#### WORK REQUEST
Taking the listing below, restate word for word each line from the line with "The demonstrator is" to the line with "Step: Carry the", ends included, and stop there.

☆ ☆ ☆

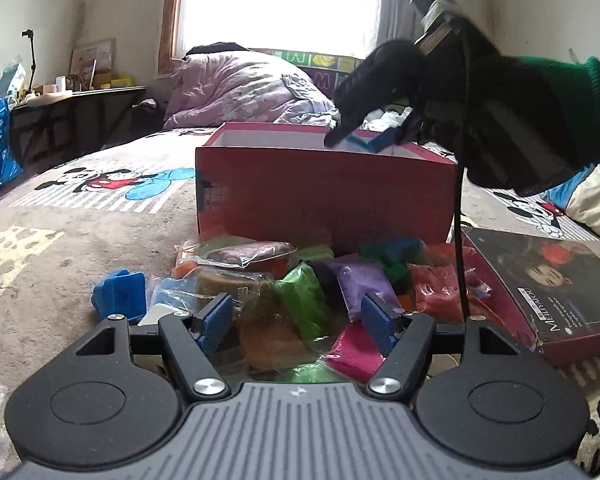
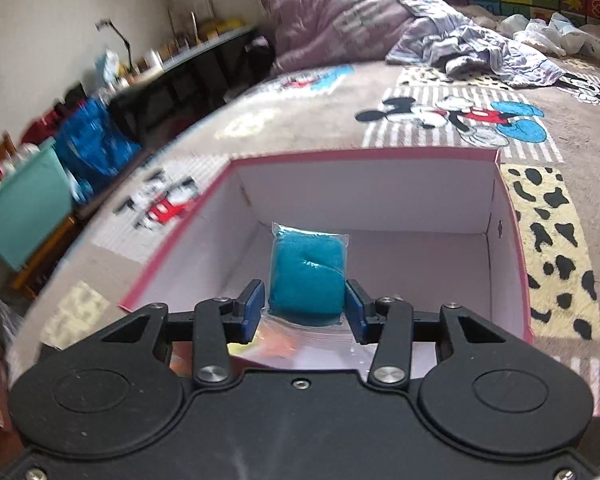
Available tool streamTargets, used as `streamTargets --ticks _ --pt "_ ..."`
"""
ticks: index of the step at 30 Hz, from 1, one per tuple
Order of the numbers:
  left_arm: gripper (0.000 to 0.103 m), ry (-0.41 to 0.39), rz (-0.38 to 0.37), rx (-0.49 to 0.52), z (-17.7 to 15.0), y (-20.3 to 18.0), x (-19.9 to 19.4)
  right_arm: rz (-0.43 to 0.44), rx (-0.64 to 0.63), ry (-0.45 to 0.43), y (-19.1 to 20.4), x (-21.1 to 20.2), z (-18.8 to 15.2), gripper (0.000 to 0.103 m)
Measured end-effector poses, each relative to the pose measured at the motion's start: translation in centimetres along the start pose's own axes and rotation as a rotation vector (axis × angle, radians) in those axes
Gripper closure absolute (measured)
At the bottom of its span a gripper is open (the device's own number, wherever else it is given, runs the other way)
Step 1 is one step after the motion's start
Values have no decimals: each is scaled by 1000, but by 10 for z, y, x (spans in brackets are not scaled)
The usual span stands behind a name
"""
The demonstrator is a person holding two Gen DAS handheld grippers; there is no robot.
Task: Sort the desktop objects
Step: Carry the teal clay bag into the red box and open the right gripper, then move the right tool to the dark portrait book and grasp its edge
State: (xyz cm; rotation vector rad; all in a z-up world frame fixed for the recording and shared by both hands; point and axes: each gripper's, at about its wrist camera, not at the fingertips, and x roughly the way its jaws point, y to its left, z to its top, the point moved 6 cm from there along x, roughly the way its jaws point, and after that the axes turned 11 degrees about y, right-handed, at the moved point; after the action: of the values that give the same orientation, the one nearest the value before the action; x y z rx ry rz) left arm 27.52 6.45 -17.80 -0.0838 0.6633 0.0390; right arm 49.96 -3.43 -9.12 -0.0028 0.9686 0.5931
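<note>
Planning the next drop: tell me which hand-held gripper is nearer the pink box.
Right. The right hand-held gripper is over the pink box; the left hand-held gripper hangs back above the bagged clay.

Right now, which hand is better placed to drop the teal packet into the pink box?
Right. The right gripper holds the teal packet above the open pink box; the left gripper hovers open over the packet pile.

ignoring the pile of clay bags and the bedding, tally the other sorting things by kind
open pink cardboard box: 1
blue plastic mould: 1
dark portrait-printed flat box: 1
teal bagged clay packet in right gripper: 1
total: 4
</note>
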Motion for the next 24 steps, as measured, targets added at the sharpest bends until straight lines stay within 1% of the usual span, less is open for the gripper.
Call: streamTargets --ticks 6,12,13,16,17,20,24 --pt "33 2 1 -17 1 4 -1 -52 -4 63 -4 18 2 59" --pt "33 21 -6 -20 0 5 2 -83 -2 95 -8 30 3 58" --pt "33 24 -7 -20 -1 5 3 -90 2 98 -8 31 3 57" --pt "33 26 -6 -22 -1 6 4 -96 17 87 -10 29 3 52" --pt "33 27 -4 -21 -1 6 4 -91 22 82 -10 28 3 47" --pt "33 30 0 -17 -2 6 5 -83 27 56 -9 19 2 45" --pt "33 33 2 -10 -3 4 5 -46 43 12 -8 -1 -4 40"
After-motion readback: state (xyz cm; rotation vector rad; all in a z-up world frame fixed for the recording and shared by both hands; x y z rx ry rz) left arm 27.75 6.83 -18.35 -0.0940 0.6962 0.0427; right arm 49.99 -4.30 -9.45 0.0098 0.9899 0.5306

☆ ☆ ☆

#### ANSWER SPACE
The demonstrator is a person holding two Gen DAS handheld grippers; there is no robot.
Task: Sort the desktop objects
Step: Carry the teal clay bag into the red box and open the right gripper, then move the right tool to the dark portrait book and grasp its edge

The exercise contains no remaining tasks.